Playback is initiated using a button located in vehicle 202 that is electrically connected to the processor 224. Using this method, the playback system 212 does not need to have input from the engine 210 of playback vehicle 202. The playback of this sound font terminates when the recording has played in full, when the driver terminates the playback manually. Alternative methods for initiating playback may be used to more closely simulate engine sounds of another vehicle when a vehicle is accelerating or decelerating. The preferred method comprises monitoring the engine spark frequency of playback vehicle 202 and will be described in detail below. However, it may be desirable to use the present invention to simulate engine sounds in a vehicle that does not have a gasoline engine. Examples of these alternative vehicles include electric cars, bicycles, wheelchairs, razor scooters, skateboards, and skates.

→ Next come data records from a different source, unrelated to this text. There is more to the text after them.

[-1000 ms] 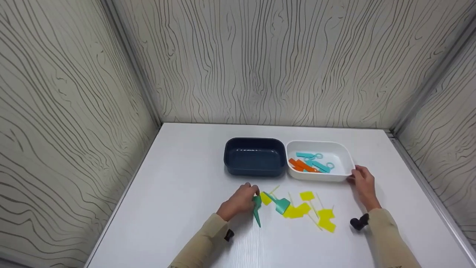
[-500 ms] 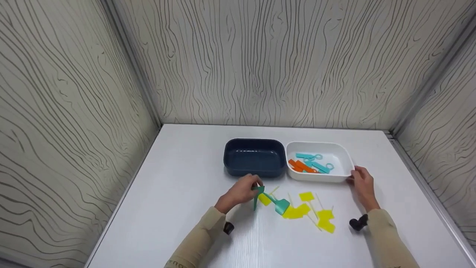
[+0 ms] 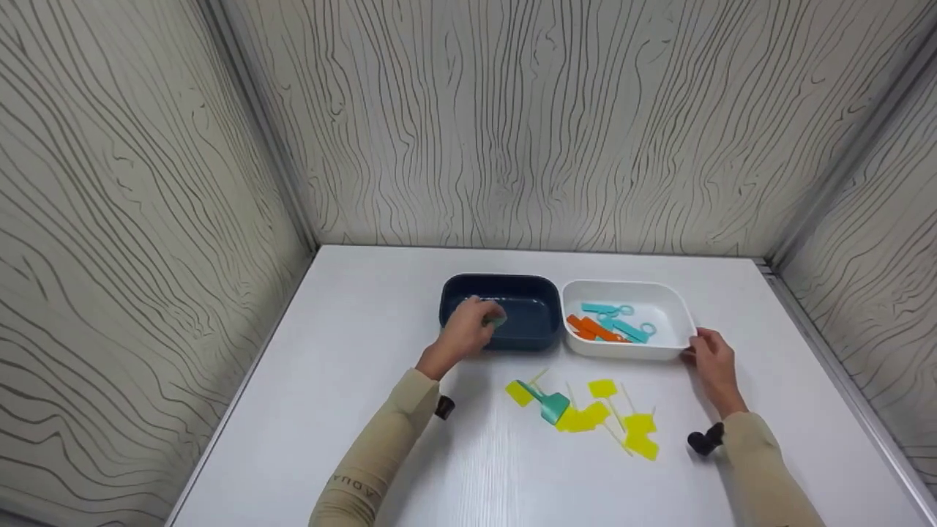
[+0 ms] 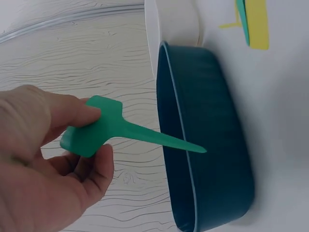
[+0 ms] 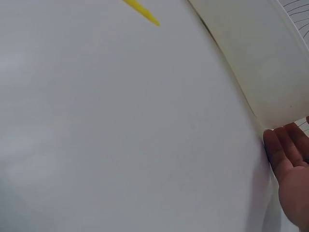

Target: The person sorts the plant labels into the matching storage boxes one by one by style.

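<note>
Between thumb and fingers of my left hand [image 3: 465,331] is a green plant label [image 4: 110,123], held by its broad head. That hand is over the left part of the navy tub [image 3: 531,338], and the label's pointed stem overlaps the rim in the left wrist view. My right hand [image 3: 716,369] grips the front right corner of the white tub [image 3: 635,351], its fingertips low against the outer wall in the right wrist view. Inside the white tub lie turquoise tags with rings [image 3: 631,329] and orange tags [image 3: 599,329].
In front of the tubs, a second green label [image 3: 554,407] lies among several yellow labels [image 3: 602,388] with thin stems. The two tubs stand side by side on the white table [image 3: 351,329]. Patterned panels [image 3: 498,124] rise behind and on both sides.
My left hand has lifted the green label from beside the yellow ones and carried it back over the navy tub. My right hand stays at the white tub's corner.
</note>
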`<state>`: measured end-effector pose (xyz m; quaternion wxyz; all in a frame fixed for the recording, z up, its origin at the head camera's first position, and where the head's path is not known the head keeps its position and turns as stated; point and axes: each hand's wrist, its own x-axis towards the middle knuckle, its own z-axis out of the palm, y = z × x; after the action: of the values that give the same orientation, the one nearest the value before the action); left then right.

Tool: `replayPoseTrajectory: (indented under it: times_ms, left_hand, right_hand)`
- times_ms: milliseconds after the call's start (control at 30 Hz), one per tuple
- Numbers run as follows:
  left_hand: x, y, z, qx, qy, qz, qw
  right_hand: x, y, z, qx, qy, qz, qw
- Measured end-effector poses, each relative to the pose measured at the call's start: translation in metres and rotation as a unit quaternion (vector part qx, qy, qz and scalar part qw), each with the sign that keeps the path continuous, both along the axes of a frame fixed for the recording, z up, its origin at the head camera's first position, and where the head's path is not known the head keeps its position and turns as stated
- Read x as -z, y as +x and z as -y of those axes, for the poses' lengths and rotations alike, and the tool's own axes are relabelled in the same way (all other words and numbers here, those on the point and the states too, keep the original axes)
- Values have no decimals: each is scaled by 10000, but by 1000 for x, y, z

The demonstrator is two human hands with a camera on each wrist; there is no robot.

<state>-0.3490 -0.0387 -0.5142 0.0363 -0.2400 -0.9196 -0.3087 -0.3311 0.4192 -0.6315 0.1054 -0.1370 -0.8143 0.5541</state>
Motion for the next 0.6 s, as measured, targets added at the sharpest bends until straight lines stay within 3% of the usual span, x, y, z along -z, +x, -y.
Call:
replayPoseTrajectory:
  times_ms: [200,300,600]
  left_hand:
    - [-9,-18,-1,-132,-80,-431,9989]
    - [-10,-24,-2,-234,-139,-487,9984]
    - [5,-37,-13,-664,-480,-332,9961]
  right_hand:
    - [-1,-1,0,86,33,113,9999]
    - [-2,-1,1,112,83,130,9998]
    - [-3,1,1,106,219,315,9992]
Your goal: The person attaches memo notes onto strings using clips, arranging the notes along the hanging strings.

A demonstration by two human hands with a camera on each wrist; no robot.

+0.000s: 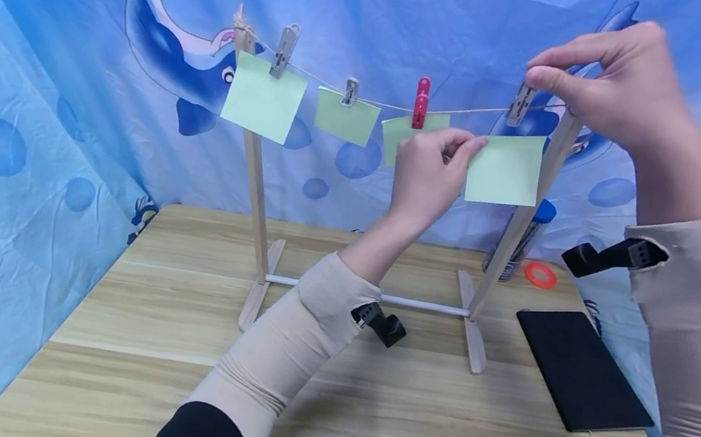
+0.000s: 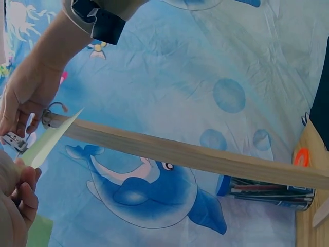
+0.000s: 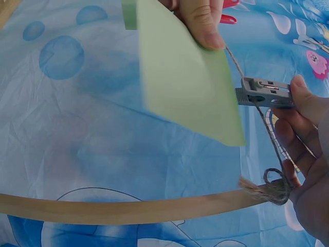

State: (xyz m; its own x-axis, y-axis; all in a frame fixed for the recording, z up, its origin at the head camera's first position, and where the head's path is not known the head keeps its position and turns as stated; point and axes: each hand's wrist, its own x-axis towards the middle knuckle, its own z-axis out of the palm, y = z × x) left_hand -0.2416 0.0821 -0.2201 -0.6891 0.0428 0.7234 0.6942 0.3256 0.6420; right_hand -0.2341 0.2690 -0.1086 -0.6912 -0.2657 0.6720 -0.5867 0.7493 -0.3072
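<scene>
My left hand [image 1: 426, 177] pinches a pale green sticky note [image 1: 504, 170] by its upper left corner, just under the twine [image 1: 475, 110]. Above the note, my right hand [image 1: 635, 91] holds a grey clothespin [image 1: 520, 106] by its handle end between thumb and fingers. In the right wrist view the clothespin's [image 3: 267, 92] jaws straddle the twine, with their tips at the note's edge. Farther left, other notes hang: one on a grey clothespin [image 1: 285, 50], one on a smaller grey clothespin [image 1: 350, 92], one on a red clothespin [image 1: 420, 104], partly hidden behind my left hand.
A wooden frame [image 1: 256, 185] stands on the wooden table [image 1: 118, 365] and carries the twine. Behind its right post are a blue-lidded container [image 1: 545, 212] and an orange ring [image 1: 541, 276]. A black notebook [image 1: 582, 370] lies at the right. A blue dolphin-print curtain [image 1: 39, 74] hangs behind.
</scene>
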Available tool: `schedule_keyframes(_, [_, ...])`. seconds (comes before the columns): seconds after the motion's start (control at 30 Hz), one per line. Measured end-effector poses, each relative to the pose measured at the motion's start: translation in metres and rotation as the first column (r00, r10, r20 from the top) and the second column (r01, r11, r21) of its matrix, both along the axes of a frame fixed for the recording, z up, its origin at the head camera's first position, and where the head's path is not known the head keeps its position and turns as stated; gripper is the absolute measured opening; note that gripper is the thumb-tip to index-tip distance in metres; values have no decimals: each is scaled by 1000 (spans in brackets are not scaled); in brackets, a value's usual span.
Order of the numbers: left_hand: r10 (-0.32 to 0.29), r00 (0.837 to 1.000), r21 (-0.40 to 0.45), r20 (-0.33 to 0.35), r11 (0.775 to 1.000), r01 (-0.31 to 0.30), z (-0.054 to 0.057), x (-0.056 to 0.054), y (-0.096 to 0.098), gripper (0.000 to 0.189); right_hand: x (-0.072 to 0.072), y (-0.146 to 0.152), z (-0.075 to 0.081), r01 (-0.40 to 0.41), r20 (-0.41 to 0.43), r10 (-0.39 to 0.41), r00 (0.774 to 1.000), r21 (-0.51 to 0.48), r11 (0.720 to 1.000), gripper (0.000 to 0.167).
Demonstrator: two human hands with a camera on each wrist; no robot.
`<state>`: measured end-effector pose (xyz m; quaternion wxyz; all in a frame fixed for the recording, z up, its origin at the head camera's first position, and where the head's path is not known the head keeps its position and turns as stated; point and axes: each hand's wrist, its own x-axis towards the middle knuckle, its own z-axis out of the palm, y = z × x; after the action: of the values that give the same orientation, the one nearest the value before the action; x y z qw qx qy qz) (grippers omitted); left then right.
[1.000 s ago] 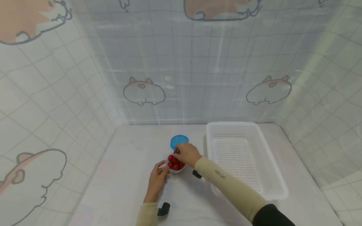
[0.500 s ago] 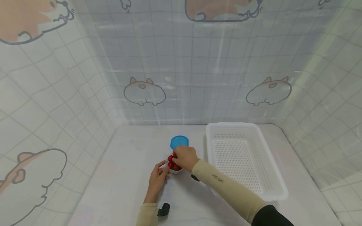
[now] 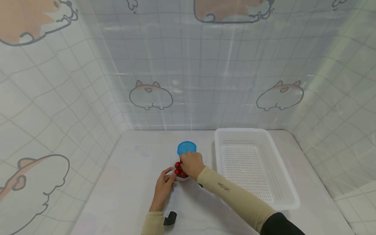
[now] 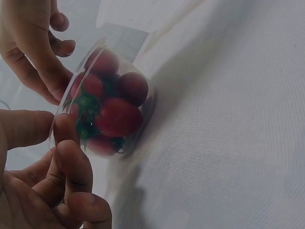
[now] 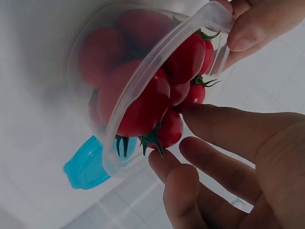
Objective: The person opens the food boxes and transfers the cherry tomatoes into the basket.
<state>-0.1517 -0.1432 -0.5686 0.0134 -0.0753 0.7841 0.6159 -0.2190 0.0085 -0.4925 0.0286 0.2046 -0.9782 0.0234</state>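
Observation:
A small clear plastic tub [image 5: 129, 93] full of red cherry tomatoes [image 3: 177, 171] with green stems stands on the white table. My left hand [image 3: 163, 187] pinches its near-left rim between thumb and fingers, as the left wrist view shows up close. From the right, my right hand [image 3: 193, 164] reaches over the tub. In the right wrist view its thumb and fingertips close around one cherry tomato [image 5: 170, 130] at the top of the pile. The back of that hand hides part of the tub in the head view.
Just behind the tub lies a blue lid [image 3: 186, 147]. A large white perforated basket [image 3: 239, 156] takes up the right side, partly under my right forearm. A black curved piece [image 3: 170, 218] sits beside my left sleeve. Patterned sheeting walls off the back and both sides.
My right hand has shifted slightly nearer to me and lower over the tub, its fingers moving in among the tomatoes. My left hand has kept its place at the rim.

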Motion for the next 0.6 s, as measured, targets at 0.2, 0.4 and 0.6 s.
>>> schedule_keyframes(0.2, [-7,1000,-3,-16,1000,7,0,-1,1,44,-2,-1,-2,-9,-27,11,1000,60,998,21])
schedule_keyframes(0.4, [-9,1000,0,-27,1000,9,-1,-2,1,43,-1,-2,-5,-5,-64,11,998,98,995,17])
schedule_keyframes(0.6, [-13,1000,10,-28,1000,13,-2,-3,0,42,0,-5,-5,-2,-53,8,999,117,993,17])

To use the present invention with these types of vehicles requires means for detecting when the vehicle is accelerating and decelerating. For an electric car, the present invention may detect acceleration and deceleration using pressure sensors electrically connecting the accelerator and brake pedals to the processor 224. Alternatively, accelerometers may be used for the same purpose. The playback system 212 may also be operatively connected to the sensors of a playback vehicle's cruise control system to determine changes in speed. For other types of vehicles, the processor 224 may be connected by wire or by wireless transmitter to a sensor that measures the RPMs of the wheels. These types of sensors are commonly used by bicycle computers to calculate bicycle speed. Persons skilled in the art will appreciate other types of sensors that may be used to communicate a change in speed to the processor 224.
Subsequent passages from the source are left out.